一只穿着黑布快靴的大脚,狠狠踹翻了面前腥臭的鱼篓。
死鱼散落一地,还在微弱地扑腾着尾巴。
范隐只觉得脑中一阵剧痛,仿佛有人用烧红的铁筷子在搅动他的脑浆。
腥味。
刺鼻的鱼腥味,混合着海边特有的咸湿腐气,猛地钻进鼻腔。
他猛地睁开眼。
眼前不是整洁明亮的实验室,而是一处嘈杂、肮脏、污水横流的古代集市。
面前站着一个满脸横肉的壮汉,手中提着一把锈迹斑斑却依然致命的朴刀,正用看死狗一样的眼神盯着他。
记忆如潮水般涌入。
大楚王朝,望海城,鱼贩范隐。
父母双亡,家徒四壁。
家中还有一个常年咳血、药不能停的老祖母,以及一个力大无穷却脑子不太灵光的憨弟弟。
而眼前这个提刀的壮汉,正是望海城地头蛇“黑虎帮”的小头目,人称“赖三爷”。
“说话!”
赖三见范隐发愣,怒意更甚,刀背狠狠拍在案板上,震得木屑横飞。
“若是拿不出银子,今日便把你那傻弟弟卖去黑矿窑,把你那老不死的奶奶扔进海里喂鱼!”

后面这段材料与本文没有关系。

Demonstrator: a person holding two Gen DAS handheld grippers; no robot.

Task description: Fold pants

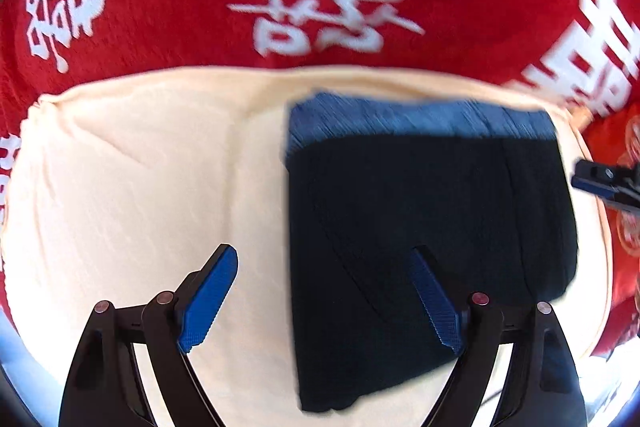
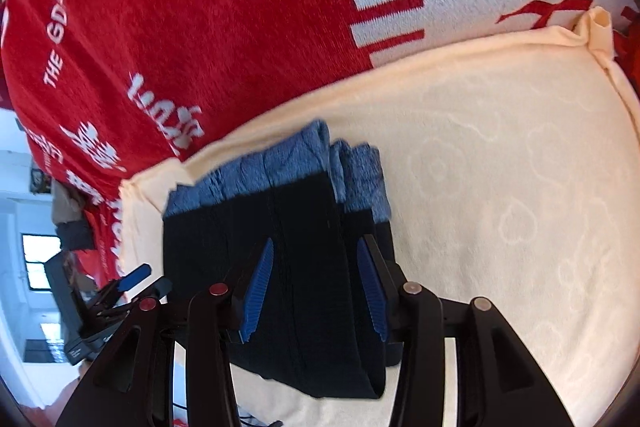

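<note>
Lying folded on the cream cloth [image 1: 140, 187], the pants [image 1: 420, 227] (blue band outward); left gripper [image 1: 324, 291] spread, right gripper [image 2: 316, 291] spread astride them.

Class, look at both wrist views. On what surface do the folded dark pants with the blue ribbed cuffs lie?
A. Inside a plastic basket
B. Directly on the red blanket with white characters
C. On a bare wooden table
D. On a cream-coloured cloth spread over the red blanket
D: the folded dark pants with blue ribbed cuffs rest on the cream-coloured cloth, whose edges meet the red blanket with white characters.
</note>
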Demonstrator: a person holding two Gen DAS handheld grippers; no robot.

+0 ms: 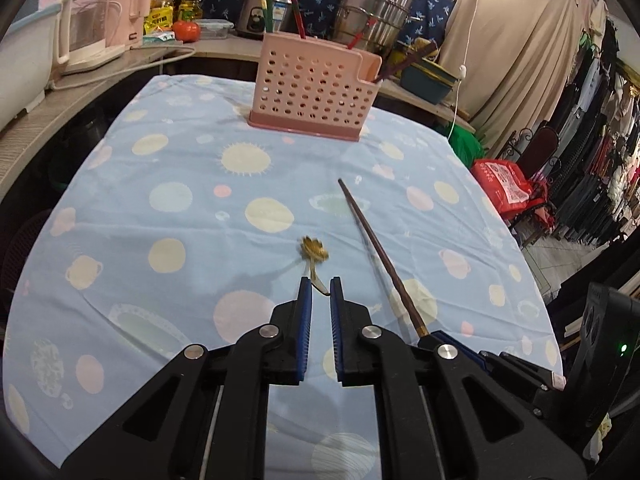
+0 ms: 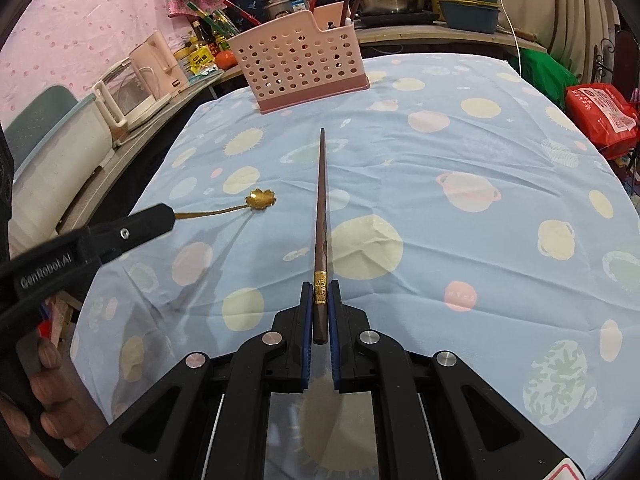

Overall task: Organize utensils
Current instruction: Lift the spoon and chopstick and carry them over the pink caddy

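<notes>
A small gold spoon point(image 1: 314, 254) with a flower-shaped bowl hangs just above the cloth, its thin handle pinched in my left gripper point(image 1: 320, 286), which is shut on it. The right wrist view shows the same spoon point(image 2: 260, 200) sticking out of the left gripper point(image 2: 170, 216) from the left. My right gripper point(image 2: 320, 292) is shut on a dark brown chopstick point(image 2: 321, 200) near its gold band, tip pointing away. That chopstick point(image 1: 372, 248) slants across the left wrist view. A pink perforated utensil holder point(image 1: 316, 86) point(image 2: 302, 70) stands at the table's far end with several utensils in it.
The table wears a light blue cloth point(image 1: 160, 216) with planet prints. A counter behind holds a kettle point(image 1: 86, 36), oil bottles, steel pots point(image 1: 372, 16) and a teal basin point(image 2: 470, 10). A red bag point(image 1: 506, 188) and clothes racks lie to the right. A hand point(image 2: 48, 392) grips the left tool.
</notes>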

周围的鱼贩和路人纷纷避让,眼神中充满了同情,却无一人敢上前。
在这望海城,黑虎帮就是天,就是法。
范隐深吸一口气,强行压下脑中的眩晕。
三十两银子?
在这个一文钱能买两个馒头的时代,三十两足以让一户普通人家衣食无忧地过上三年。
对于一个靠卖鱼为生的底层贫民来说,这不仅仅是巨款,更是催命符。
这就是地狱开局吗?
前世身为顶级商业操盘手和理工科狂人的他,此刻嘴角竟微微勾起一抹冷冽的弧度。
有点意思。
“赖三,”范隐开口了,声音沙哑却异常平稳,“黑虎帮的规矩,例钱一月一收,我上月初三才交过,今日不过二十,你这规矩,改得是不是太快了些?”
赖三愣了一下。
往日里这个唯唯诺诺、三棍子打不出个闷屁的鱼贩子,今天怎么敢直视他的眼睛?
而且,那眼神中没有恐惧。
只有一种让他感到莫名心悸的漠然,仿佛在看一具尸体。
“少废话!”
赖三恼羞成怒,唾沫星子乱飞。
“帮主大寿,全城贺喜!这是‘寿敬’,不是例钱!拿不出来,今日就让你家破人亡!”
远处,一个铁塔般的身影正扒开人群冲过来。
那是范隐的傻弟弟,范铁。
“不许……欺负我哥!”
范铁吼声如雷,手里还抓着一条刚杀好的海鱼,双眼赤红。